§ Your task: Select, from the data, each line where "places" occurs.

Information: Begin

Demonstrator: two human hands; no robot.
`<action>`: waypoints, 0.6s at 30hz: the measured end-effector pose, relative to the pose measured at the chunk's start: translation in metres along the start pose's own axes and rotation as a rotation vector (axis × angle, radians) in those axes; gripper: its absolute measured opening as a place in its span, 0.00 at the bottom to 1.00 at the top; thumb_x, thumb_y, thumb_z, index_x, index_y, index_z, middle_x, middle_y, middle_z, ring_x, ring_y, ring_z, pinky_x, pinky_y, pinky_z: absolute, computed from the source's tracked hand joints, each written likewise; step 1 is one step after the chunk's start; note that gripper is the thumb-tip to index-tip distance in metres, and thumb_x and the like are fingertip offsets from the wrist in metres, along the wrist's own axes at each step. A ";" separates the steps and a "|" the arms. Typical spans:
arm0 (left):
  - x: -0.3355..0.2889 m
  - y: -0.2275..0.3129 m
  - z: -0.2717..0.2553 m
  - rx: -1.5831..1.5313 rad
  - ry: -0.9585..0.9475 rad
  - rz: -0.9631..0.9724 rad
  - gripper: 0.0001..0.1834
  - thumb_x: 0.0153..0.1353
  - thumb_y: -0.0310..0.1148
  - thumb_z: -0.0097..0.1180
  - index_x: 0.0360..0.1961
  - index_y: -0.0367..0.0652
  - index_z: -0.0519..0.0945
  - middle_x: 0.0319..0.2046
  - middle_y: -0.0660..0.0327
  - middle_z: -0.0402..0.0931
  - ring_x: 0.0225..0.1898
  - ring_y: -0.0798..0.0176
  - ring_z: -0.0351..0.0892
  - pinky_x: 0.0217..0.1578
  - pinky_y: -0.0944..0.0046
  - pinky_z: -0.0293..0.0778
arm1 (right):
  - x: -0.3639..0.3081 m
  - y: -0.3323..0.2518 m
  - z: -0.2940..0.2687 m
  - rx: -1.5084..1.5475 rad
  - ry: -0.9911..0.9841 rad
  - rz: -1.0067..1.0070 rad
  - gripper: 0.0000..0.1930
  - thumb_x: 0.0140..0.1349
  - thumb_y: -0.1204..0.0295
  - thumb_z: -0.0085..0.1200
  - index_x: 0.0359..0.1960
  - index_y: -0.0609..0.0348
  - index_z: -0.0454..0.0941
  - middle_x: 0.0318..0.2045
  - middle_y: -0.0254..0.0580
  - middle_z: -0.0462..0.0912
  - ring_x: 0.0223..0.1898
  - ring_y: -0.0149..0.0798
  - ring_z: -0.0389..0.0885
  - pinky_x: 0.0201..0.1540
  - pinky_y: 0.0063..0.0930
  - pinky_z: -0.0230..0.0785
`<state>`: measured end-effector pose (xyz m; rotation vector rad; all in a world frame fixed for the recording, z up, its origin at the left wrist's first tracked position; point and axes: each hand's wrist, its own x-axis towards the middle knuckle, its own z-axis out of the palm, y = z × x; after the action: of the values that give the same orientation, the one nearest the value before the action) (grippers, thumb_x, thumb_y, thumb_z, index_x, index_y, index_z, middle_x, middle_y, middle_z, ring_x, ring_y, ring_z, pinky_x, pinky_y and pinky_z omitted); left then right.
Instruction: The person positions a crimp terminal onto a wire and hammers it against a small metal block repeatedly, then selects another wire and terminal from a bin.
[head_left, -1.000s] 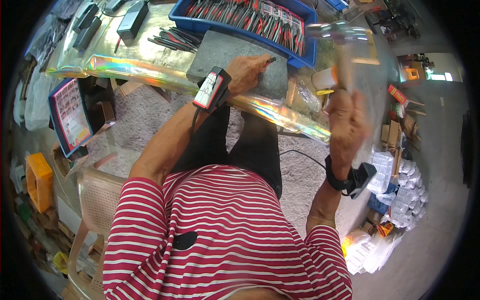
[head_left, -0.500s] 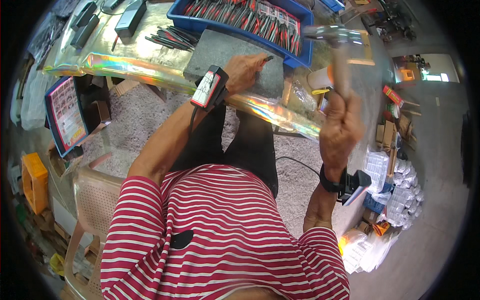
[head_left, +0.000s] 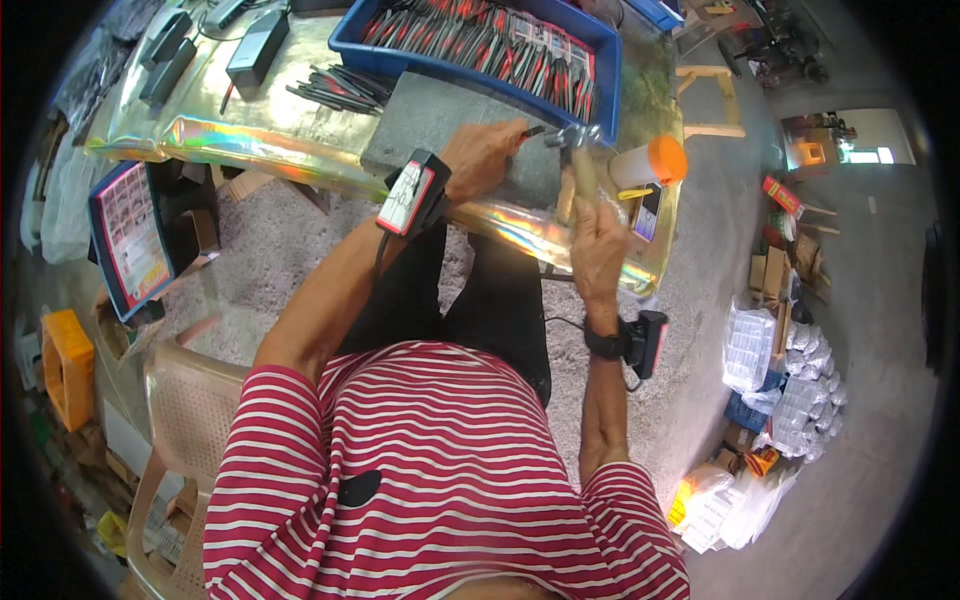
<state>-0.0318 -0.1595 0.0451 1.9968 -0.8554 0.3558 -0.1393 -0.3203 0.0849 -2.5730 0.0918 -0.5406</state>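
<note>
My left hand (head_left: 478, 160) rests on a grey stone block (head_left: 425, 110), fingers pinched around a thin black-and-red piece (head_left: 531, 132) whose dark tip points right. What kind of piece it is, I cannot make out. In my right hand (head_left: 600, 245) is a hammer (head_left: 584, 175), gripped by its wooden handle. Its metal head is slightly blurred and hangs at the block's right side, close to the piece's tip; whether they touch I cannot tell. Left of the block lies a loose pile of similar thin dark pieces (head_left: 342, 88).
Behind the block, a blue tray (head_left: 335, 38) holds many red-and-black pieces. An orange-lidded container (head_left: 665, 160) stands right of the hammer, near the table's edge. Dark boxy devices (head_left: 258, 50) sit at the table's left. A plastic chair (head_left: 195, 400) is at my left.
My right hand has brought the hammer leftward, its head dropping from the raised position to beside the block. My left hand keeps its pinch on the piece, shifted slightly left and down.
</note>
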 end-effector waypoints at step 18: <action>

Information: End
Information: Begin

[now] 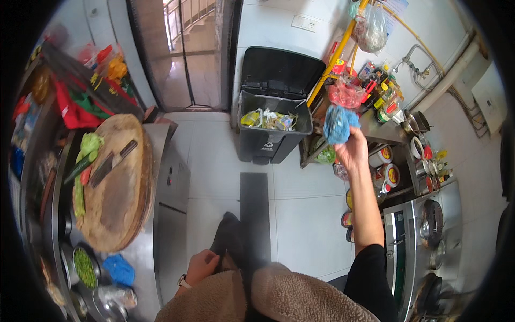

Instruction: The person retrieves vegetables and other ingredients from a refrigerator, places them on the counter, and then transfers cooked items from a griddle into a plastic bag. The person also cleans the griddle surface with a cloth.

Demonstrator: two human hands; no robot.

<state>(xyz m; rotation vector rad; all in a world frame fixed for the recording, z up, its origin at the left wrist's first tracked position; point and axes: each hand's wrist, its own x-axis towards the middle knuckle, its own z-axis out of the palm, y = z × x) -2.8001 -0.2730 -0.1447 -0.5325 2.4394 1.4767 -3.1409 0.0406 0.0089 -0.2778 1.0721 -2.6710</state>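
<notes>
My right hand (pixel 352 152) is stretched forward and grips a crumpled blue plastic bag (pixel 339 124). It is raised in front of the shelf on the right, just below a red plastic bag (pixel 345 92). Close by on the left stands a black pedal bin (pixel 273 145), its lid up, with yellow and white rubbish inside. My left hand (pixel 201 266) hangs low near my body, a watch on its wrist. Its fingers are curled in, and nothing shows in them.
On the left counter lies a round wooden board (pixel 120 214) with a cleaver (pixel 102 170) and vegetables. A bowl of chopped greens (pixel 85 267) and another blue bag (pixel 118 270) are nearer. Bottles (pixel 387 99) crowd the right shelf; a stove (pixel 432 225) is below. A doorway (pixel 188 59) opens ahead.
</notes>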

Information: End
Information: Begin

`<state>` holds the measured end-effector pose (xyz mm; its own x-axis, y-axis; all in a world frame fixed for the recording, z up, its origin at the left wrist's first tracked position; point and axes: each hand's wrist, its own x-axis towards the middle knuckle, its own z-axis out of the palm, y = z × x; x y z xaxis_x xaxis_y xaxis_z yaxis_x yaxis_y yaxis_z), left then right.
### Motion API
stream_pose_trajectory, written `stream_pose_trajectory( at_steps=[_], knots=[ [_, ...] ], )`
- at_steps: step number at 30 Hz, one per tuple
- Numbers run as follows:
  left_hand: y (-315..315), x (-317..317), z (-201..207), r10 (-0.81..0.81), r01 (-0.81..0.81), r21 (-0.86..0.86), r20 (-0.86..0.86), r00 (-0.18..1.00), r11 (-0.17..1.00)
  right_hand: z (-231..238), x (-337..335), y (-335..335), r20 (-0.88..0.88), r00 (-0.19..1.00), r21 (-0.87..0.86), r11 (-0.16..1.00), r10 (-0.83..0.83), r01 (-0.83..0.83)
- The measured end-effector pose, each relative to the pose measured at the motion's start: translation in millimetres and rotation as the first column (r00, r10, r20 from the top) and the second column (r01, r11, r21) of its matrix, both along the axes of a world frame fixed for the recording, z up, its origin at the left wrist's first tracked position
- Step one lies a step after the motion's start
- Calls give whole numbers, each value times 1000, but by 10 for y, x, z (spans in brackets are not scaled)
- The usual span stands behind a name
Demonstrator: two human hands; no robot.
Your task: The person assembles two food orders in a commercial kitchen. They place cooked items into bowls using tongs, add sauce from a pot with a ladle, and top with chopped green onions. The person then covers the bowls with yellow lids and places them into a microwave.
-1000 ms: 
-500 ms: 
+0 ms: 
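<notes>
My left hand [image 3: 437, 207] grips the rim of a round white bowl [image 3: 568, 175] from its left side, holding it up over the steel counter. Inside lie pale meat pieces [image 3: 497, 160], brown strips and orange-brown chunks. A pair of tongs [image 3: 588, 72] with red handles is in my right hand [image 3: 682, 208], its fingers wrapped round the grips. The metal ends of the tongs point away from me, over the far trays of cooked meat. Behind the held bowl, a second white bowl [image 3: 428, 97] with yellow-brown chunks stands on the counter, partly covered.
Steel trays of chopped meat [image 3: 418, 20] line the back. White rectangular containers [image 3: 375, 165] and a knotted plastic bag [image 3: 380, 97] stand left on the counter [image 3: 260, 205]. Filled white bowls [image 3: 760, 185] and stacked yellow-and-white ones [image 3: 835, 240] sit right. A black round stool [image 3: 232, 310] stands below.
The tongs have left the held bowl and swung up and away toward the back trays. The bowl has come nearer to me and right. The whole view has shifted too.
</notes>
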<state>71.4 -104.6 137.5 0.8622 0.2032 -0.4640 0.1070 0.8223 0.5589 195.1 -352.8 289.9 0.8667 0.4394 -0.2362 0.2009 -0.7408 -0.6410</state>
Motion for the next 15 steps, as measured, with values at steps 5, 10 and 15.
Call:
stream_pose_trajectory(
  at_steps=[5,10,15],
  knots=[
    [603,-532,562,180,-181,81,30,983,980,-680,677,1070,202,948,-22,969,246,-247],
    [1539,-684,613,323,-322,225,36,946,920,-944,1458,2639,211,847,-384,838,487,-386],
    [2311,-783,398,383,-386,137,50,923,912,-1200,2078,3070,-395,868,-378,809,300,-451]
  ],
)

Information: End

§ Expected answer:
Instruction: The person retrieves vegetables and other ingredients from a refrigerator, places them on the counter, and then transfers cooked items from a griddle into a plastic bag. The person also cleans the griddle surface with a cloth.
Your task: The person assembles two food orders in a commercial kitchen. They place cooked items into bowls using tongs, add sauce from a pot with a ladle, and top with chopped green onions. The person then covers the bowls with yellow lids and places them into a microwave.

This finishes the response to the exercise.